I saw you mentioned select(), and select() is evil.
select() is only implemented in windows socket due to
portability. I never used select() on a windows based system
only on linux. Passing the socket arrays to the kernel with
select() so it can scan the sockets and return a result to you
is very slow. If you findout the amount of time it takes
for the kernel to scan a single socket, and then look at
the time slicing the OS does, then its clear that select() does not
scale well.
When using IOCP with 1 or more threads there are some advantages.
Unlike select() with IOCP we only post the receive and we will get
notification
when this operation is completed and we dont need to pass on the
socket array to the kernel each time we check.
If 2 or more threads serves the same IOCP they will all wait for a
completion
packet to process, if there is no completion packets in queue the OS will
not give any time slices to the threads waiting.
I run my own server, it has about 9000 clients and it uses IOCP.
I see daily DDoS/DoS attempts and command flooding and such.
I found that a IOCP server can handle this better.
In my server i use only IOCP worker threads for socket IO
they dont handle anything else because their purpose is to make
sure that new clients are accepted fast, and pending incomming IO
are removed from the OS as fast as possible so we dont run out
of resources even when attacked. When there is inbound data
its put in a queue and a single thread will then process the queue
by parsing the data and replying or dispatch the message.
Finally i have a last thread that scans all sockets and closes the ones
timed out (ghosted conns and such).
Interesting... so when the server logic tries to send a piece of data,
how does it pass the operation to IOCP threads, through the iocp port
again?

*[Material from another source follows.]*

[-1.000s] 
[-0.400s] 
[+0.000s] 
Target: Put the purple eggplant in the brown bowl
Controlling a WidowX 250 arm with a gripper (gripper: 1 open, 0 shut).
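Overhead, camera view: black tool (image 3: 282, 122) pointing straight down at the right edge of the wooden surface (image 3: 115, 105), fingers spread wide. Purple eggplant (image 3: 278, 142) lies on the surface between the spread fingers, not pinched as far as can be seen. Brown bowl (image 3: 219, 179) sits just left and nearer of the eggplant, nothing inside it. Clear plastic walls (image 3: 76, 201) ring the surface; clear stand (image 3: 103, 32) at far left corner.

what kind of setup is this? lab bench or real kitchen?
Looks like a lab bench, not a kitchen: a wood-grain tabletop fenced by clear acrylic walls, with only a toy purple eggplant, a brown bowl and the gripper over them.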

If the logic tries to submit multiple sends for the same
connection, how do you make sure the same iocp thread is handling them
all (or you have only one iocp thread) ?

Thanks,
Jeremy
Post by Eric Jensen
All this works very good and scales well, and IOCP is actually very
easy to work with.
However, some influential people here claim using the IOCP
approach brings more pain than it's worth.
I would say the same about select().
imho IOCP is far better to work with then select().
//eric
d***@webmaster.com
2006-05-24 23:30:29 UTC
Permalink
Post by Jeremy Chen
Interesting... so when the server logic tries to send a piece of data,
how does it pass the operation to IOCP threads, through the iocp port
again? If the logic tries to submit multiple sends for the same
connection, how do you make sure the same iocp thread is handling them
all (or you have only one iocp thread) ?
You don't need to pass an operation to an IOCP thread, you can just
start it in whatever thread happens to be running. And you don't need
operations to be handled by the same IOCP thread since all IOCP threads
are the same. The problems you are mentioning just don't exist with
IOCP.

Any thread can start an operation with a non-blocking operation such
that the completion indication will be queued to the IOCP. Any IOCP
thread can pull the completion indication. So it doesn't matter.

DS
Jeremy Chen
2006-05-25 17:55:24 UTC
Permalink
Post by d***@webmaster.com
Post by Jeremy Chen
Interesting... so when the server logic tries to send a piece of data,
how does it pass the operation to IOCP threads, through the iocp port
again? If the logic tries to submit multiple sends for the same
connection, how do you make sure the same iocp thread is handling them
all (or you have only one iocp thread) ?
You don't need to pass an operation to an IOCP thread, you can just
start it in whatever thread happens to be running. And you don't need
operations to be handled by the same IOCP thread since all IOCP threads
are the same. The problems you are mentioning just don't exist with
IOCP.
My post was based on the following statement in Eric's:
"In my server i use only IOCP worker threads for socket IO ".
Maybe I misunderstood his design because I saw such ones before.
Post by d***@webmaster.com
Any thread can start an operation with a non-blocking operation such
that the completion indication will be queued to the IOCP. Any IOCP
thread can pull the completion indication. So it doesn't matter.
DS
If io operatiosn are not performed inside IOCP threads, this is
obvious. But I was trying to understand how beneficial it would be to
have multiple IOCP threads once they are only used to process
completion packets.

Jeremy
Eric Jensen
2006-05-25 09:39:48 UTC
Permalink
Post by Jeremy Chen
Interesting... so when the server logic tries to send a piece of data,
how does it pass the operation to IOCP threads, through the iocp port
again?
IOCP threads are only used to process notification upon completion.
In cases of send, when there is notification it will simply only delete
the OVERLAPPED objects used for the operation and its buffers.
With IOCP you can have a per handle pointer, means that you can make
a class or any object - lets call it a userobject, this pointer is passed on
to
you on each completion. In that object i have in and out buffers + states
and such.
My protocol is string based, so when there is data on the socket
and one of the IOCP threads process the notification it will check
for bad chars and add to the inbuffer in this object (or KILL if there
is bad chars), then it repost the receive call using same overlapped object.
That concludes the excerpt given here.